Signature Lecture Series
Gayatri Chakravorty was born in Calcutta, West Bengal, 24 February 1942 to "solidly metropolitan middle class" parents. She thus belonged to the "first generation of Indian intellectuals after independence," a more interesting perspective she claims, than that of the Midnight's Children, who were "born free by chronological accident" (Arteaga interview).
She did her undergraduate in English at the University of Calcutta (1959), graduating with first class honours. She borrowed money to go to the US in the early 1960's to do graduate work at Cornell, which she chose because she "knew the names of Harvard, Yale and Cornell, and thought half of them were too good for me. (I'm intellectually a very insecure person . . . to an extent I still feel that way)" (de Kock interview 33). She "fell into comparative literature" because it was the only department that offered her money (Ibid.).

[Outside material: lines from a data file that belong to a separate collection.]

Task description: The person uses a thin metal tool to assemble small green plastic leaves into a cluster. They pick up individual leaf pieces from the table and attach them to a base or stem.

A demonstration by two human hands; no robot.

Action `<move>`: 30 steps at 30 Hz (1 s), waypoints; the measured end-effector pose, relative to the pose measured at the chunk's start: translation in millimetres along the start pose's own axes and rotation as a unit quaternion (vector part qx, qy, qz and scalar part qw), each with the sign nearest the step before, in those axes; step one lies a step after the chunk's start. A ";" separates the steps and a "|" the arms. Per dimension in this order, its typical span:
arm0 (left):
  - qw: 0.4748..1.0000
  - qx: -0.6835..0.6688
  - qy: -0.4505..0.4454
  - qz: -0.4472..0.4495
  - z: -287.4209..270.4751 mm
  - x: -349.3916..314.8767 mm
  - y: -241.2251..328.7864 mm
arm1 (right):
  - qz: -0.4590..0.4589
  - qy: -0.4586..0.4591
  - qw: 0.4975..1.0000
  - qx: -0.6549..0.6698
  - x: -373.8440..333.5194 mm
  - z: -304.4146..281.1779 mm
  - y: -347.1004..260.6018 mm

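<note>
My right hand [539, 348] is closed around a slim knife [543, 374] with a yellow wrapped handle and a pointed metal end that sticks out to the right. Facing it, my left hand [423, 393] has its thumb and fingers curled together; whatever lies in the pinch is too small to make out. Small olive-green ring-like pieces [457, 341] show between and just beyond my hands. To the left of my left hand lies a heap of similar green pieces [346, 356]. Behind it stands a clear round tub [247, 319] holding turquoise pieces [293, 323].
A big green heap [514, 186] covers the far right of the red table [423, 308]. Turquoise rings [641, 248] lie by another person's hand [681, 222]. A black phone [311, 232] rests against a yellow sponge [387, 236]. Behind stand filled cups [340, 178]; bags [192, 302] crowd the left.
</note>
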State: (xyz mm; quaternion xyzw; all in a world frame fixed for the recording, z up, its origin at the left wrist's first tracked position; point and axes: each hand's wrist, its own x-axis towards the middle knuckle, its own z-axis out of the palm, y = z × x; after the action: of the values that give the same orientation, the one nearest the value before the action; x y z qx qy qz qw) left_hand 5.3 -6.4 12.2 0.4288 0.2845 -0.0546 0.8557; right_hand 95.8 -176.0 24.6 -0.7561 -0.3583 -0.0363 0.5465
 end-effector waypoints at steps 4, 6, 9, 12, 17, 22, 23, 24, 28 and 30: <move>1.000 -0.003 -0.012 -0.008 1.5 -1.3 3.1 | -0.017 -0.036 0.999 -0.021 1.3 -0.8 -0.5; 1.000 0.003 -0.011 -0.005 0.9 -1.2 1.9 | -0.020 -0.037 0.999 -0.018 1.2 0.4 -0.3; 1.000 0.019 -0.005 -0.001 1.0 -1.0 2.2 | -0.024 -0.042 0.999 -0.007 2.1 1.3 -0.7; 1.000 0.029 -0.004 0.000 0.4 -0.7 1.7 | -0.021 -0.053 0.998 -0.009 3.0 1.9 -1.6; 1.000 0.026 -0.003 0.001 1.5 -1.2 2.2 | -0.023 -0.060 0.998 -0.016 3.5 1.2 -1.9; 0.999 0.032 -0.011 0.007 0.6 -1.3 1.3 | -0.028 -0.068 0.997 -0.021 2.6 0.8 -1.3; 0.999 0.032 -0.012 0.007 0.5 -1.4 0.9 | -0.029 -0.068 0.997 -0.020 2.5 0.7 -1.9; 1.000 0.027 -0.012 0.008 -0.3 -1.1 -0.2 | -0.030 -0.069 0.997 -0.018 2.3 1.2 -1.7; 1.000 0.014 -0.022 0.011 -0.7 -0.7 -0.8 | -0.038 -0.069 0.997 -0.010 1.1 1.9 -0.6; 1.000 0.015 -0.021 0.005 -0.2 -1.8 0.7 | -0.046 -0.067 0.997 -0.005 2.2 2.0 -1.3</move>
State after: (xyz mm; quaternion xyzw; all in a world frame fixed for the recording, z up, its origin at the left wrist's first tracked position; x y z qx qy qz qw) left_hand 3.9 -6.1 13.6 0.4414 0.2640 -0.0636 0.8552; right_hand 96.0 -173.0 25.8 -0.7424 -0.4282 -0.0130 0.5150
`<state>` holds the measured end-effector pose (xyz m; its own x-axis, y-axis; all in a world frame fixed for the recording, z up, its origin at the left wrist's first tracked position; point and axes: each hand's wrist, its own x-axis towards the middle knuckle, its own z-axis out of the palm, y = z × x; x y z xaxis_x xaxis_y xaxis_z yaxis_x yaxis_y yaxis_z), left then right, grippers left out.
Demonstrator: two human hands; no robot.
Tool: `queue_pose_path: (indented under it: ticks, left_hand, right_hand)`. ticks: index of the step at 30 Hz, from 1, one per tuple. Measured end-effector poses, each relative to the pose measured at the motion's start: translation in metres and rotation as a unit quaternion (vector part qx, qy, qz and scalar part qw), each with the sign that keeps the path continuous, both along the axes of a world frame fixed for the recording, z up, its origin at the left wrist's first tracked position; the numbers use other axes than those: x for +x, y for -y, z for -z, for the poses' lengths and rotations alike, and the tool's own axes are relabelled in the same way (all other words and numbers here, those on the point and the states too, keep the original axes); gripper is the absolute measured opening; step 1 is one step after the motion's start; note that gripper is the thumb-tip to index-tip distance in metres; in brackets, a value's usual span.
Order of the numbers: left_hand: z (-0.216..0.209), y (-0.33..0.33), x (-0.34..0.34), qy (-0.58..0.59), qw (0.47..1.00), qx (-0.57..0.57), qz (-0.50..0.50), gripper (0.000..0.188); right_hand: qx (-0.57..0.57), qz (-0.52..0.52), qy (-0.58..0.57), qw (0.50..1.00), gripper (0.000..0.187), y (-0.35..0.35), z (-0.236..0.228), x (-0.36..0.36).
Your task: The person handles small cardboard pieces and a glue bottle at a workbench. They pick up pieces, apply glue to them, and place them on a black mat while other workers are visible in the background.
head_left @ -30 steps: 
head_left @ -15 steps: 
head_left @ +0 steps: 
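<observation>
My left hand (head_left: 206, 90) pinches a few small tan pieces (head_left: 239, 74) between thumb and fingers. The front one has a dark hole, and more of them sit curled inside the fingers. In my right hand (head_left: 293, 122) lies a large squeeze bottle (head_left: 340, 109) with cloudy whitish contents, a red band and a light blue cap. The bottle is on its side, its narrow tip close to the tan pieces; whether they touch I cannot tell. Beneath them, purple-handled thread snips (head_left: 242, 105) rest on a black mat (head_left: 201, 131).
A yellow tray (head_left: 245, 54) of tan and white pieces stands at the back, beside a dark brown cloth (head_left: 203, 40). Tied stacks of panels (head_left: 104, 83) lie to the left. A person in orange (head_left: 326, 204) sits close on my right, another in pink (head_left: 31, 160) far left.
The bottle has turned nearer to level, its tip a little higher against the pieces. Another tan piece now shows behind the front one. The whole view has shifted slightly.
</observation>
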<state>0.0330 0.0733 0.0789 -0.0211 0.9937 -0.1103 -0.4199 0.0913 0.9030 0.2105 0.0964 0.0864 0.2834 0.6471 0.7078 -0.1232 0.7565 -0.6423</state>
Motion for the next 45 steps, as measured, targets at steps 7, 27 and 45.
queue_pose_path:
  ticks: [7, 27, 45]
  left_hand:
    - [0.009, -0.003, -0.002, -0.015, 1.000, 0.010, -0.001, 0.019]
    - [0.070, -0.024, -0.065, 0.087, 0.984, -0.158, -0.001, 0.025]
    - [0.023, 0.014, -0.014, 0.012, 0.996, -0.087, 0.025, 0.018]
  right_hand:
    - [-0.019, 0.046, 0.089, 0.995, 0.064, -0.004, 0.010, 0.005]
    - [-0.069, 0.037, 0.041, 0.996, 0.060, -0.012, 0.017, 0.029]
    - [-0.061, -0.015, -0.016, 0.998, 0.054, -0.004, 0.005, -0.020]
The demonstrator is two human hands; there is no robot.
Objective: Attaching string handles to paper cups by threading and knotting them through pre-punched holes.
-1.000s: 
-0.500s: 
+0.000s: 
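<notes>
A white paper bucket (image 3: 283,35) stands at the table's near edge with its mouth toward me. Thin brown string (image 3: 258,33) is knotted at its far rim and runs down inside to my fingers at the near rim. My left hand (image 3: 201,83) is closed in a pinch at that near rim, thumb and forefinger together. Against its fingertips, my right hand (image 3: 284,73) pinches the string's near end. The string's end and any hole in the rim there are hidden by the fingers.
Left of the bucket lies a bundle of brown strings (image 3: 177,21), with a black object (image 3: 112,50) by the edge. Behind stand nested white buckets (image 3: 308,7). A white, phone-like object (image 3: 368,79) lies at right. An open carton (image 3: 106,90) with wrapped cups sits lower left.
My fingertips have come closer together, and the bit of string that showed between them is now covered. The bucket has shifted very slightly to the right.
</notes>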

Her translator's introduction to Derrida's Of Grammatology has been variously described as "setting a new standard for self-reflexivity in prefaces" (editor's introduction to The Spivak Reader) and "absolutely unreadable, its only virtue being that it makes Derrida that much more enjoyable."
Her subsequent work consists in post-structuralist literary criticism, deconstructivist readings of Marxism, Feminism and Postcolonialism (including work with the Subaltern Studies group and a critical reading of American cultural studies in Outside in the Teaching Machine ), and translations of the Bengali writer Mahasweta Devi. She is currently an Avalon Foundation professor at Columbia.